30th June 2007 — 14th October 2007
An
archival tendency rings through the work of Goshka Macuga. Through the
meticulous trawling of collected documentation, found objects and art
works Macuga enters into previous moments in time to reveal the
individuals around which such moments gravitated. In 2003, she honed in
on the 19th century architect and collector Sir John Soane to recreate
his picture room (Gasworks, London). In 2006, the Theosophical Society
(1837-1907) and its co-founder Helena Blavatsky inspired her
installation The Sleep of Ulro (The A Foundation, Liverpool). For her
current Art Now exhibition, Objects in Relation, Macuga has delved into
the Tate Archive in order to focus in on Paul Nash and Unit One, a
cross-disciplinary group of architects, painters and sculptors founded
by Nash in 1933.
Upon entering the exhibition space the accompanying
explanatory text indicates that 'collage is an integral tool in
Macuga's practice'. Indeed, the space itself reads as one enlarged
collage, into which the viewer enters. Upon entry, the near left corner
features a Yew trunk, holding, within a cutaway, a photograph and
sketchbook. This assemblage stands abreast of an intaglio print,
lithograph and facsimile letter and downstage from a diving platform
and Russian diving suit. The breadth of materials used within this
exhibition is compelling and ambitious. Within Tate Britain's compact
Art Now space, Macuga endeavours to capture and represent something of
the essence that lead to the development of British Surrealism,
featuring work by Edward Burra, Barbara Hepworth, Henry Moore and
Edward Wadsworth. The 'List of Works', if looked over by the viewer,
proves to be an intriguing addition to this process of representation.

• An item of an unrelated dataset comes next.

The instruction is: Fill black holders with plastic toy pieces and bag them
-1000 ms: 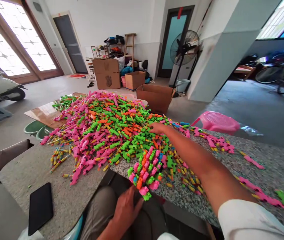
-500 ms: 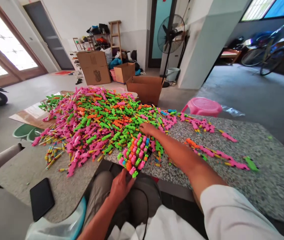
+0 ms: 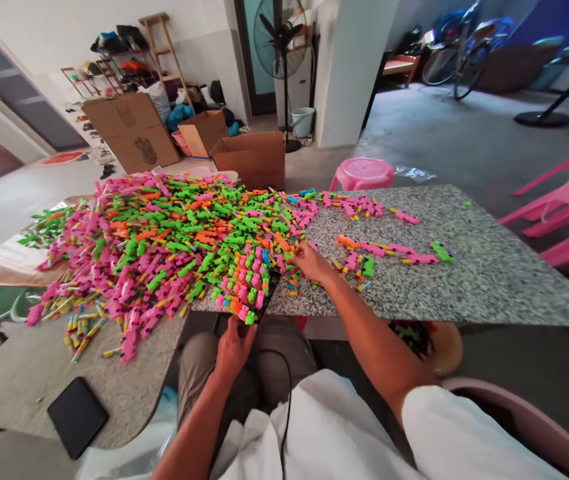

Itself, a tool for documentation, archiving Macuga's displaying of the
archive, the 'List of Works' is an amusing combination of the clearly
informative and the opaque. The works of other artists used within the
space are obligatorily attributed, followed by the brief biographical
detail of birth and death dates and Tate Archive numbers, while
additions to such works made by Macuga and other displayed found
objects are loosely classified as 'object', 'mixed media' or
'assemblage of ephemera'.
Macuga, the artist as personality, lies low throughout her own
exhibition, which admirably facilitates the revealing of the
individuals she has chosen to present. The 'Selection of Unit One
letters' is particularly successful in doing this. A staccato reading
of the formation and progression of Unit One is offered by a
cross-section of letters sent between the members of this group.
Interspersed around the exhibition space and interrupted by the other
objects that make up the exhibition a fragmentary yet endearing
narrative emerges. Draft handwritten letters spill over page margins
with text wrapping around the edges of a page. Re-drafted and typed-out
versions of the previous feature the occasional error or erased
section. These human traces on facsimiles suggest tensions,
complications, successes and urgencies. The viewer can mull over the
potential once contained in these letters, potential that was long ago
realised and is now re-configured in the deliberately incomplete
cross-section that Objects in Relation offers.